=== Begin Enclosure ===

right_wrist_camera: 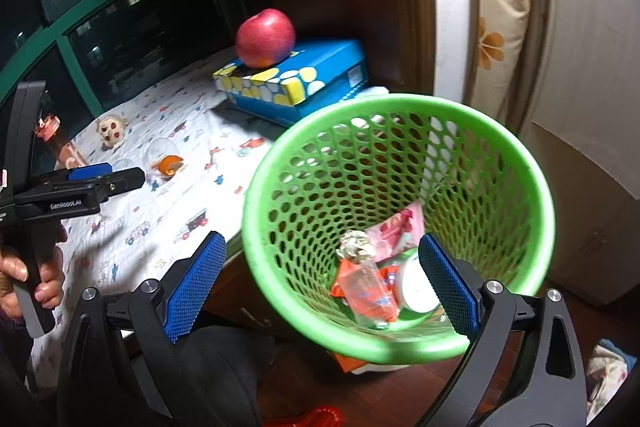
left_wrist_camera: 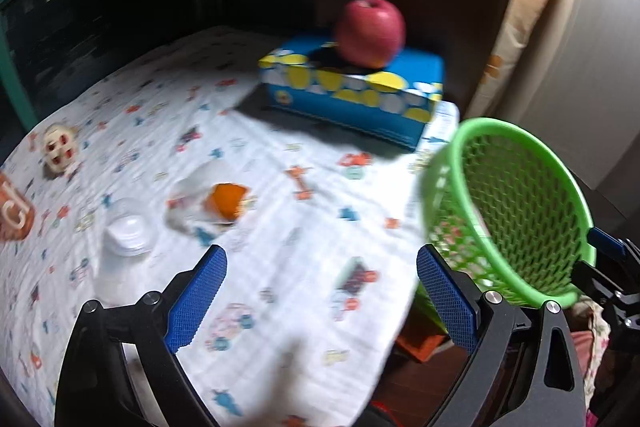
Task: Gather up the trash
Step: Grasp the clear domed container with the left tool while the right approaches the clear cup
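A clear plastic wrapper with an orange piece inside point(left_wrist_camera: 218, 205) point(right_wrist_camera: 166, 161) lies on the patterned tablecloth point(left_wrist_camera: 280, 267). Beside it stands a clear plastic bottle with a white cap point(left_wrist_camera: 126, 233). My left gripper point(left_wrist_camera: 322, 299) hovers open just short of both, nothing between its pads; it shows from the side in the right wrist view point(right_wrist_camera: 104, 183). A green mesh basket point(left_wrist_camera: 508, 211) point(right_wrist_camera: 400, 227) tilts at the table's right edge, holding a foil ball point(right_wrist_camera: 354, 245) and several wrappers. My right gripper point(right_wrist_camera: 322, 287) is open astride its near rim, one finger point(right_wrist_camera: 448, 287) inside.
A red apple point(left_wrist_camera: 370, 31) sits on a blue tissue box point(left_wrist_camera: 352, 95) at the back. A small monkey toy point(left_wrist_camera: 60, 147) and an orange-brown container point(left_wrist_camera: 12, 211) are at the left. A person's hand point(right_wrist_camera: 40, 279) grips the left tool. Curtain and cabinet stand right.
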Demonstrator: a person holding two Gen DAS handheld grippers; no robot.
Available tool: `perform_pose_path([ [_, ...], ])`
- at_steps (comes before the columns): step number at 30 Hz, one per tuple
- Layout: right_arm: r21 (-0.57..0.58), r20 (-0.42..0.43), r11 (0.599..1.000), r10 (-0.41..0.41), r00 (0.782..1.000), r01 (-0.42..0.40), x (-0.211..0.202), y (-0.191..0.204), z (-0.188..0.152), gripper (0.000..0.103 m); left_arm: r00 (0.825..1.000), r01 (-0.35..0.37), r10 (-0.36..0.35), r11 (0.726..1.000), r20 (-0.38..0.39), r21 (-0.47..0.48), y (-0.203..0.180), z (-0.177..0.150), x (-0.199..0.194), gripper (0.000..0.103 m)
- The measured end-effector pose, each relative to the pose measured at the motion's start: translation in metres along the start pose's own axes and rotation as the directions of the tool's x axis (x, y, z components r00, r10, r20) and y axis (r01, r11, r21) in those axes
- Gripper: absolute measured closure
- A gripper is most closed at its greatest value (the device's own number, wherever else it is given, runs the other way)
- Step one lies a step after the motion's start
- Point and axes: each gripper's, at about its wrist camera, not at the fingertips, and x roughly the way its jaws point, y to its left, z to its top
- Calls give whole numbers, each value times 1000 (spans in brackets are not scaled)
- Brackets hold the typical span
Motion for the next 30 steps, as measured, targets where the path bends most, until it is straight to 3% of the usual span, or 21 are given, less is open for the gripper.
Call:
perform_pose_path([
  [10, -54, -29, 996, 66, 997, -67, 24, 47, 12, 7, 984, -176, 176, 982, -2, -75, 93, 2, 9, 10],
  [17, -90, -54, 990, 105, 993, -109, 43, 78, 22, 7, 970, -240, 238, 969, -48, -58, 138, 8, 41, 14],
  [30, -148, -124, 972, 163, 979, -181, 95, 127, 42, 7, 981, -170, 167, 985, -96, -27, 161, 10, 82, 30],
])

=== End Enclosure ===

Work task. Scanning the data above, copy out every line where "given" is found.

Exercise response.
- A gripper is most closed at its greatest value (the device's own number, wherever else it is given, runs the other way)
Motion for the next 30 steps, as measured, targets where the path bends most, until it is straight to 3% of the usual span, or 21 are given, less is open for the gripper.

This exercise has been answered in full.